-------- Collected data --------

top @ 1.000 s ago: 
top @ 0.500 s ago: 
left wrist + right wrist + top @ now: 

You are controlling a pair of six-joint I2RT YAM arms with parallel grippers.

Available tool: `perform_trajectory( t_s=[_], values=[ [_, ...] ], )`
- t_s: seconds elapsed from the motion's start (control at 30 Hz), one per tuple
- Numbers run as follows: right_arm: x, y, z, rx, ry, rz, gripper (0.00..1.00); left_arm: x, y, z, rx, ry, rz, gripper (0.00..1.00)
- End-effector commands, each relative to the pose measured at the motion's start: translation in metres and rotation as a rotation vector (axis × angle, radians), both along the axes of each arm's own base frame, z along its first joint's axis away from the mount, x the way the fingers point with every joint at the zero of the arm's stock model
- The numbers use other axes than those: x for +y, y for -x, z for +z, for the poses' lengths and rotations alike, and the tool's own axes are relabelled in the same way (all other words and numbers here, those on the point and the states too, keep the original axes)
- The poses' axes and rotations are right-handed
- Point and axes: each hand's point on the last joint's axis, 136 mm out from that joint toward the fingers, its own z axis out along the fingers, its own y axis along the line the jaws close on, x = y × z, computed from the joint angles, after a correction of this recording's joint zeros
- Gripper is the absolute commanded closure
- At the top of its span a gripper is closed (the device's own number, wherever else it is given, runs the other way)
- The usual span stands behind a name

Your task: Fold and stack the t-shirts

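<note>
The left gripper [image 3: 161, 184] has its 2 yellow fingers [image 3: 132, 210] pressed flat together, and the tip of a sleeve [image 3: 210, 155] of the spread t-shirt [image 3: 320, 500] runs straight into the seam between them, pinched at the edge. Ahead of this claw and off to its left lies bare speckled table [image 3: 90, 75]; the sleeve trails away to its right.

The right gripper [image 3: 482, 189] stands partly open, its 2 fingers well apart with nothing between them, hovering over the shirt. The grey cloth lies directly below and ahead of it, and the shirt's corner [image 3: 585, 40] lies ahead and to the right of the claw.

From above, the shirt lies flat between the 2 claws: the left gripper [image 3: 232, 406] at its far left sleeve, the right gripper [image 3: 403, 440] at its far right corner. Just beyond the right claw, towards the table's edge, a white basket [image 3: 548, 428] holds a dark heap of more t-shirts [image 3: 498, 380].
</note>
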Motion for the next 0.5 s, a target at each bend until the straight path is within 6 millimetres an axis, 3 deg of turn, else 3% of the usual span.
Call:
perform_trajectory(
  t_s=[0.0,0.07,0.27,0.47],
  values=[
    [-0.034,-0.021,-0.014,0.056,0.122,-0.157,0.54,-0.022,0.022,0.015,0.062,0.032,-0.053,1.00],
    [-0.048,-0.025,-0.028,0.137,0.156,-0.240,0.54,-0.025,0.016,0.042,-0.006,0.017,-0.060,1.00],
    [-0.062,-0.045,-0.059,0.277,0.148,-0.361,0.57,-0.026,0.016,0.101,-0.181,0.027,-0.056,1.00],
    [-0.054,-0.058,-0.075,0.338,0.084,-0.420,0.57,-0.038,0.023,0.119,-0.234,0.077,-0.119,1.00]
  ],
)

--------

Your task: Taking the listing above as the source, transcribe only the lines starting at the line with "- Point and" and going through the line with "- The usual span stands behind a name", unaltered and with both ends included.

Reply to the task:
- Point and axes: each hand's point on the last joint's axis, 136 mm out from that joint toward the fingers, its own z axis out along the fingers, its own y axis along the line the jaws close on, x = y × z, computed from the joint angles, after a correction of this recording's joint zeros
- Gripper is the absolute commanded closure
- At the top of its span a gripper is closed (the device's own number, wherever else it is given, runs the other way)
- The usual span stands behind a name

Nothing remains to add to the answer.